Menos mal que me queda la radio y las tertulias como remedio medicinal contra la telebasura. Pedro Sánchez se humilla una vez más ante Torra – ¿está inhabilitado, esta cesado, es diputado, es algo, qué pinta ahí? Me reconcomen los interrogantes-. Propone el lunes para reunirse en la mesa y Torra dice que no, que tiene la agenda llena ese día. Ya saben: autodeterminación y amnistía. Y un mediador internacional como si el conflicto fuese entre dos estados. Esto deja pequeños a los líos con el Conde Duque de Olivares, con Felipe V, con Fernando VII, con Espartero y con Domingo Batet.
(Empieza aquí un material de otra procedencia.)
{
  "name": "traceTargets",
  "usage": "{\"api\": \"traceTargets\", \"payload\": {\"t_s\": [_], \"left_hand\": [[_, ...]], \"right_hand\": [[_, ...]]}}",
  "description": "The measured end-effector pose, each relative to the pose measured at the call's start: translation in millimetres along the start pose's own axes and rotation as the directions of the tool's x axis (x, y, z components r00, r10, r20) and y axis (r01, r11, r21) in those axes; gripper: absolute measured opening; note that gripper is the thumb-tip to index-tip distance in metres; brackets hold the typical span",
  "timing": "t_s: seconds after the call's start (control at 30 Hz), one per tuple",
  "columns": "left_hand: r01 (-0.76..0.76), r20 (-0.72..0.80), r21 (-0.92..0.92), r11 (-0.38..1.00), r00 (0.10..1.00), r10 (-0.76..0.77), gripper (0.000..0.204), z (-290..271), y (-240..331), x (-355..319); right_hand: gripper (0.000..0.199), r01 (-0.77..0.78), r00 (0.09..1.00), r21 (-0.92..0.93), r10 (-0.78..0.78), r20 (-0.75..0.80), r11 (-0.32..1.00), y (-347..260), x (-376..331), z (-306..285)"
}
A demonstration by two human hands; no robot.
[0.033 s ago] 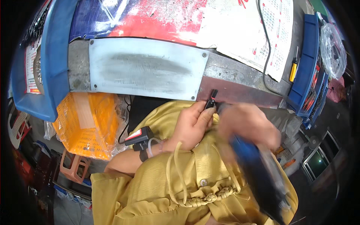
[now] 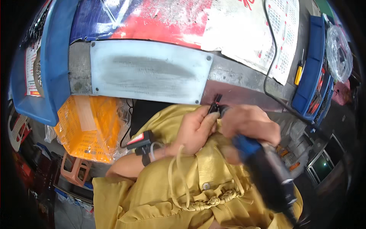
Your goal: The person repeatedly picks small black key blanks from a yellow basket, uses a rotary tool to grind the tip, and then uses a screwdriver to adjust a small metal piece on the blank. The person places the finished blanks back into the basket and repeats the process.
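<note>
My left hand (image 2: 196,129) pinches a small black part (image 2: 215,104) between thumb and fingers, just below the workbench edge. My right hand (image 2: 251,124) grips a blue and black power tool (image 2: 267,171), whose body runs down to the lower right. The tool's tip meets the small black part, and the two hands touch there. A black and red device (image 2: 141,143) is strapped to my left wrist. A yellow garment (image 2: 183,191) with a braided cord lies beneath both hands.
A grey metal plate (image 2: 148,70) fronts the workbench. Blue trays sit at the left (image 2: 53,76) and right (image 2: 310,65); a yellow-handled screwdriver (image 2: 298,74) lies by the right one. An orange basket (image 2: 85,128) stands lower left. A black cable (image 2: 270,57) crosses a printed sheet (image 2: 282,42).
</note>
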State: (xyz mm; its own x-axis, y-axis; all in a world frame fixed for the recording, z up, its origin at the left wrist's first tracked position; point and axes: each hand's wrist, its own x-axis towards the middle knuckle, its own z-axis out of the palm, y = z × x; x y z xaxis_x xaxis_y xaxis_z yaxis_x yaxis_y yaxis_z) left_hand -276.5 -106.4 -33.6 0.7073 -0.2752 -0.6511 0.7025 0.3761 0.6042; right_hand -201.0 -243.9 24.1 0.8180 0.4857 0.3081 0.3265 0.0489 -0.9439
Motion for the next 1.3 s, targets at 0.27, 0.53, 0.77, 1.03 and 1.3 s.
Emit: {"api": "traceTargets", "payload": {"t_s": [0.27, 0.53, 0.77, 1.03, 1.3], "left_hand": [[0.023, 0.07, 0.122, 0.992, 0.997, -0.031, 0.018, -21, 10, -16], [0.134, 0.111, -0.159, 0.978, 0.987, -0.117, 0.019, -4, 6, -3], [0.095, 0.096, -0.156, 0.983, 0.992, -0.081, 0.02, 1, 3, 0], [0.077, 0.115, -0.2, 0.977, 0.992, -0.055, 0.017, 0, 4, 1], [0.113, 0.119, -0.199, 0.974, 0.989, -0.091, 0.017, -1, 6, 0]], "right_hand": [[0.042, 0.439, 0.751, -0.099, -0.425, -0.506, 0.893, -80, -4, -92], [0.056, 0.377, 0.862, -0.092, -0.385, -0.329, 0.922, -60, -31, -59], [0.056, 0.292, 0.952, 0.102, -0.279, -0.124, 0.951, -37, -10, -25], [0.047, 0.303, 0.948, 0.229, -0.269, -0.168, 0.925, -26, -6, -11], [0.046, 0.284, 0.956, 0.212, -0.261, -0.13, 0.935, -21, -4, -12]]}}
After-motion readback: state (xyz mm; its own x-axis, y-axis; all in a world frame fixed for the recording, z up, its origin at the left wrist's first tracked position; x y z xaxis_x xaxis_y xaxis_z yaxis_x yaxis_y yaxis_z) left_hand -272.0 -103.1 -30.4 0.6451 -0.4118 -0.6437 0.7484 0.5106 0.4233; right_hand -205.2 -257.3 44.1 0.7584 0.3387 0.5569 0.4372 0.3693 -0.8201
Todo sea por la aprobación de los presupuestos.

Dicen los seguidores de Arrimadas que quieren ir a las elecciones juntos con los de Casado y dice Feijoo que ni lo sueñen, que en Galicia manda él y se basta para seguir mandando y que si quieren ir juntos en el País Vasco, así se harán compañía al estrellarse sin sacar ni un diputado. ¿Cuántas veces he dicho  aquí mismo que ambos partidos son la misma cosa? Ahora solo falta que se alíen con Vox y formen UU, ultraderecha unida, los tres juntitos como ya están gobernando en algunos sitios. Les exhorto a que instalen el pin parental en mi ex asilo para que las monjas no nos hagan tragar, por cojones, los sermones apocalípticos del padre Caparanas.

Lo último no es de broma: la izquierda – supuesta izquierda- veta una investigación en las Baleares para delimitar responsabilidades de unas niñas, acogidas por su vulnerabilidad, y que acabaron prostituyéndose.  Nadie dimite. La consellera Santiago – creo que era de IU- se pone de perfil y no sabe nada. ¡Ayyyy señor, lo que pueden los sueldos, los coches oficiales y los sillones! ¡Llévame pronto, porfa!